**TASK DIRECTIONS**. What is needed is the full set of records, word for word, with no pictures.

Start of SUPPLIED MATERIAL

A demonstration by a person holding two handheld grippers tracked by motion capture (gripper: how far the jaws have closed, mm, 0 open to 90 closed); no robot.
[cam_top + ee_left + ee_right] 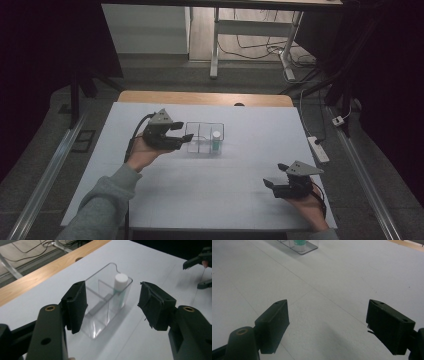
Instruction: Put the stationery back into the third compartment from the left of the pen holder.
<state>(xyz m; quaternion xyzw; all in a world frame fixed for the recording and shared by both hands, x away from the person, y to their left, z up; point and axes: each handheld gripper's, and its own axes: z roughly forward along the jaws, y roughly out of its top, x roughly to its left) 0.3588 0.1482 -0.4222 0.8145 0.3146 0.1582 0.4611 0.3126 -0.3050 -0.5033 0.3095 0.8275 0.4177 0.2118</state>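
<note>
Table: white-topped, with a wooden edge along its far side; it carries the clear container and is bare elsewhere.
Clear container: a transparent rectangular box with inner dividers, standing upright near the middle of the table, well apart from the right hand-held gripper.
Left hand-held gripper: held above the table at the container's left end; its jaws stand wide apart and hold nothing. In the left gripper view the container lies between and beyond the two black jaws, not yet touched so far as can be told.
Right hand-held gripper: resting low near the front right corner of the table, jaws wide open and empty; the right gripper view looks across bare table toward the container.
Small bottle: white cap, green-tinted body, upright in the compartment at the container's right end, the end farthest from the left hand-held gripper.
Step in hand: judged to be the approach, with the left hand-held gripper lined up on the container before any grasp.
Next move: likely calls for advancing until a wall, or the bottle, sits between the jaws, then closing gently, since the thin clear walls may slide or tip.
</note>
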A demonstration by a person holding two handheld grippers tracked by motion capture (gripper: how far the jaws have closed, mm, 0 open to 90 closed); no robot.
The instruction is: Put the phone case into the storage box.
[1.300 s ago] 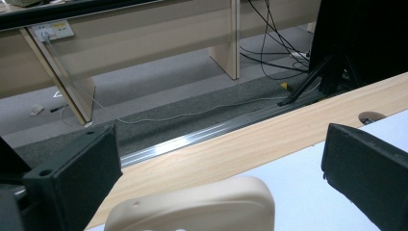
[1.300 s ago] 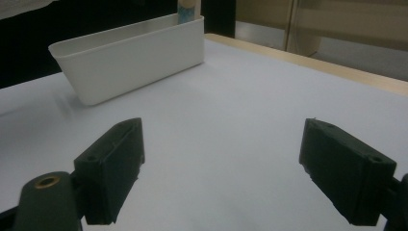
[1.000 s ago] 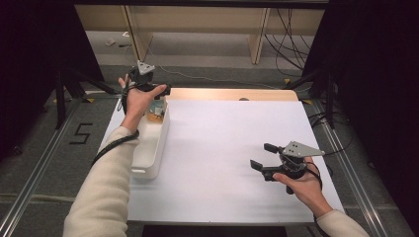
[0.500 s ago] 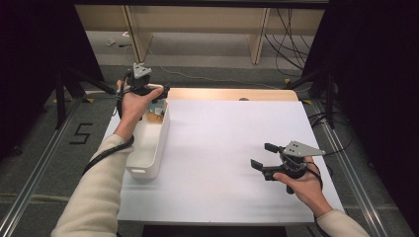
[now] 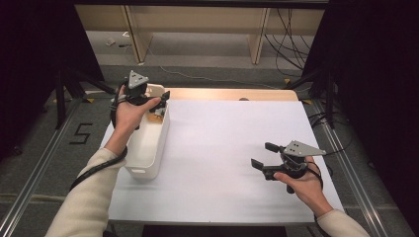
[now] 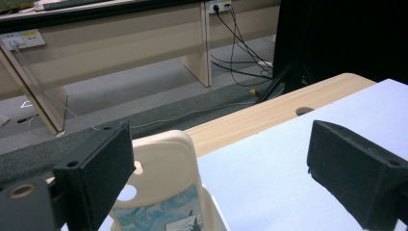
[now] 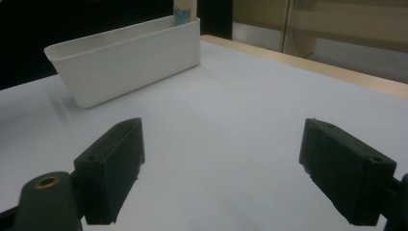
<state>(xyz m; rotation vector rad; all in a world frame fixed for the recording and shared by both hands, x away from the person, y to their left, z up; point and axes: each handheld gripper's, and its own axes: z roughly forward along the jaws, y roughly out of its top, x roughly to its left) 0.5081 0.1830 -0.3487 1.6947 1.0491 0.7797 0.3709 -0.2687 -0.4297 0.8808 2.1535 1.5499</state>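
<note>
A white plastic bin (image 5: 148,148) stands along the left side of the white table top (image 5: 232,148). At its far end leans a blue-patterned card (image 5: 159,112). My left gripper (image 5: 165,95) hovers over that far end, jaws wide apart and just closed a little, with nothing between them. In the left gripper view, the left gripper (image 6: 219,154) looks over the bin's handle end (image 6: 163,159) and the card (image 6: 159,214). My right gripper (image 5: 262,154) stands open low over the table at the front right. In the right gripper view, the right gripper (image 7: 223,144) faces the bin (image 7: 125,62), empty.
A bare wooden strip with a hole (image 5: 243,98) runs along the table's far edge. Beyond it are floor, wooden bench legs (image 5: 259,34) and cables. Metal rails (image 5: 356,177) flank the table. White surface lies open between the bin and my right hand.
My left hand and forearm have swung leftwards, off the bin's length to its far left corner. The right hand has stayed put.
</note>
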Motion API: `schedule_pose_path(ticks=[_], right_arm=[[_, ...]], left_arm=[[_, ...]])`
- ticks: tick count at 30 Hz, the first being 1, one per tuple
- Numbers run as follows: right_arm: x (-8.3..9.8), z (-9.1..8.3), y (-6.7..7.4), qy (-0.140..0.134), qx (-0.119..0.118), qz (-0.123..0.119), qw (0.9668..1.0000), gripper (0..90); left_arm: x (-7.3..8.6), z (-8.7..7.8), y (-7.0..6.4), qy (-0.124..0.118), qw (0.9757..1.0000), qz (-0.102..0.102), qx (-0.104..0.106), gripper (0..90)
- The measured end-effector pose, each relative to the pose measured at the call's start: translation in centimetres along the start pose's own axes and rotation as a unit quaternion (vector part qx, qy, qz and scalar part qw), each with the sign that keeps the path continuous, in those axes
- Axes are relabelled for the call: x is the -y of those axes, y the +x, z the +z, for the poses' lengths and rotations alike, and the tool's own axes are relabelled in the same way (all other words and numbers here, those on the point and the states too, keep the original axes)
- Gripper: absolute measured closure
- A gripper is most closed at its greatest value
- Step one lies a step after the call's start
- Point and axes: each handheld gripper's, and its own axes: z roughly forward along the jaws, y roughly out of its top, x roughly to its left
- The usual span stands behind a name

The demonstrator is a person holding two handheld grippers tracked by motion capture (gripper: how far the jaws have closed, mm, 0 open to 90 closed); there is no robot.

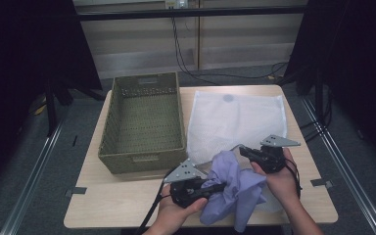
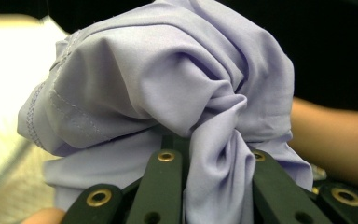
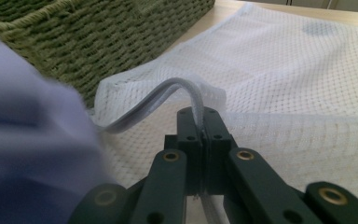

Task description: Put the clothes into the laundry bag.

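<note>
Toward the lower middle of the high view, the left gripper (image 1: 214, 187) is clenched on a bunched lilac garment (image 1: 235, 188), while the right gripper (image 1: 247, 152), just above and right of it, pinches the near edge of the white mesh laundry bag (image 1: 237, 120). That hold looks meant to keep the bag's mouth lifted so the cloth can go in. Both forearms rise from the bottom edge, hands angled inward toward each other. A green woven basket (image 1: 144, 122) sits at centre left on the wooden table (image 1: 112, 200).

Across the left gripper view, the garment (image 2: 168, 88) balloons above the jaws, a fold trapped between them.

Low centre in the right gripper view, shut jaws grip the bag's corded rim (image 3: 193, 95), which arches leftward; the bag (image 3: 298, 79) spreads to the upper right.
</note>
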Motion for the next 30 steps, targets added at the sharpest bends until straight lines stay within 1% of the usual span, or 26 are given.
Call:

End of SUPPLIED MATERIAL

**THE COMPLETED TASK**.
A demonstration by a person holding two handheld grippers tracked by motion capture (gripper: how far the jaws have closed, mm, 0 open to 90 closed); no robot.
[cam_top + ee_left + ee_right] 
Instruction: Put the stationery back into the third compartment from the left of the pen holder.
<state>(xyz m; quaternion xyzw; all in a world frame fixed for the recording and shared by both hands, x away from the person, y to their left, z up; point and axes: each handheld gripper's, and its own axes: z roughly forward along the jaws, y roughly out of its top, x roughly to its left) 0.3588 0.1482 -0.4222 0.8145 0.3146 0.1582 0.4611 0.3126 -0.3050 -0.5033 0.3095 0.8275 0.4177 0.2118</state>
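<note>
Table: white-topped, with a wooden edge along its far side; it carries the clear container and is bare elsewhere.
Clear container: a transparent rectangular box with inner dividers, standing upright near the middle of the table, well apart from the right hand-held gripper.
Left hand-held gripper: held above the table at the container's left end; its jaws stand wide apart and hold nothing. In the left gripper view the container lies between and beyond the two black jaws, not yet touched so far as can be told.
Right hand-held gripper: resting low near the front right corner of the table, jaws wide open and empty; the right gripper view looks across bare table toward the container.
Small bottle: white cap, green-tinted body, upright in the compartment at the container's right end, the end farthest from the left hand-held gripper.
Step in hand: judged to be the approach, with the left hand-held gripper lined up on the container before any grasp.
Next move: likely calls for advancing until a wall, or the bottle, sits between the jaws, then closing gently, since the thin clear walls may slide or tip.
</note>
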A demonstration by a person holding two handheld grippers tracked by motion capture (gripper: how far the jaws have closed, mm, 0 open to 90 closed); no robot.
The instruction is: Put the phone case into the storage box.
[1.300 s ago] 
[1.300 s ago] 
[1.000 s ago] 
[0.500 s ago] 
[now] 
[now] 
[now] 
<state>(xyz m; rotation vector rad; all in a world frame fixed for the recording and shared by both hands, x away from the person, y to their left, z up; point and axes: each handheld gripper's, and its own axes: z roughly forward along the jaws, y roughly out of its top, x roughly to its left) 0.5081 0.1830 -0.3487 1.6947 1.0491 0.7797 0.3709 -0.2687 -0.4297 0.8808 2.1535 1.5499</state>
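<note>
A white plastic bin (image 5: 148,148) stands along the left side of the white table top (image 5: 232,148). At its far end leans a blue-patterned card (image 5: 159,112). My left gripper (image 5: 165,95) hovers over that far end, jaws wide apart and just closed a little, with nothing between them. In the left gripper view, the left gripper (image 6: 219,154) looks over the bin's handle end (image 6: 163,159) and the card (image 6: 159,214). My right gripper (image 5: 262,154) stands open low over the table at the front right. In the right gripper view, the right gripper (image 7: 223,144) faces the bin (image 7: 125,62), empty.
A bare wooden strip with a hole (image 5: 243,98) runs along the table's far edge. Beyond it are floor, wooden bench legs (image 5: 259,34) and cables. Metal rails (image 5: 356,177) flank the table. White surface lies open between the bin and my right hand.
My left hand and forearm have swung leftwards, off the bin's length to its far left corner. The right hand has stayed put.
</note>
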Motion API: `schedule_pose_path(ticks=[_], right_arm=[[_, ...]], left_arm=[[_, ...]])`
- ticks: tick count at 30 Hz, the first being 1, one per tuple
- Numbers run as follows: right_arm: x (-8.3..9.8), z (-9.1..8.3), y (-6.7..7.4), qy (-0.140..0.134), qx (-0.119..0.118), qz (-0.123..0.119), qw (0.9668..1.0000), gripper (0..90); left_arm: x (-7.3..8.6), z (-8.7..7.8), y (-7.0..6.4), qy (-0.124..0.118), qw (0.9757..1.0000), qz (-0.102..0.102), qx (-0.104..0.106), gripper (0..90)
- The measured end-effector pose, each relative to the pose measured at the call's start: translation in centimetres along the start pose's own axes and rotation as a unit quaternion (vector part qx, qy, qz and scalar part qw), each with the sign that keeps the path continuous, in those axes
- Axes are relabelled for the call: x is the -y of those axes, y the +x, z the +z, for the poses' lengths and rotations alike, and the tool's own axes are relabelled in the same way (all other words and numbers here, those on the point and the states too, keep the original axes)
- Gripper: absolute measured closure
- A gripper is most closed at its greatest value
- Step one lies a step after the call's start
- Point and axes: each handheld gripper's, and its own axes: z roughly forward along the jaws, y roughly out of its top, x roughly to its left
- The usual span stands behind a name

The demonstrator is a person holding two handheld grippers tracked by motion capture (gripper: how far the jaws have closed, mm, 0 open to 90 closed); there is no robot.


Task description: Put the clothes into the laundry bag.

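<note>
Toward the lower middle of the high view, the left gripper (image 1: 214, 187) is clenched on a bunched lilac garment (image 1: 235, 188), while the right gripper (image 1: 247, 152), just above and right of it, pinches the near edge of the white mesh laundry bag (image 1: 237, 120). That hold looks meant to keep the bag's mouth lifted so the cloth can go in. Both forearms rise from the bottom edge, hands angled inward toward each other. A green woven basket (image 1: 144, 122) sits at centre left on the wooden table (image 1: 112, 200).

Across the left gripper view, the garment (image 2: 168, 88) balloons above the jaws, a fold trapped between them.

Low centre in the right gripper view, shut jaws grip the bag's corded rim (image 3: 193, 95), which arches leftward; the bag (image 3: 298, 79) spreads to the upper right.
</note>
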Motion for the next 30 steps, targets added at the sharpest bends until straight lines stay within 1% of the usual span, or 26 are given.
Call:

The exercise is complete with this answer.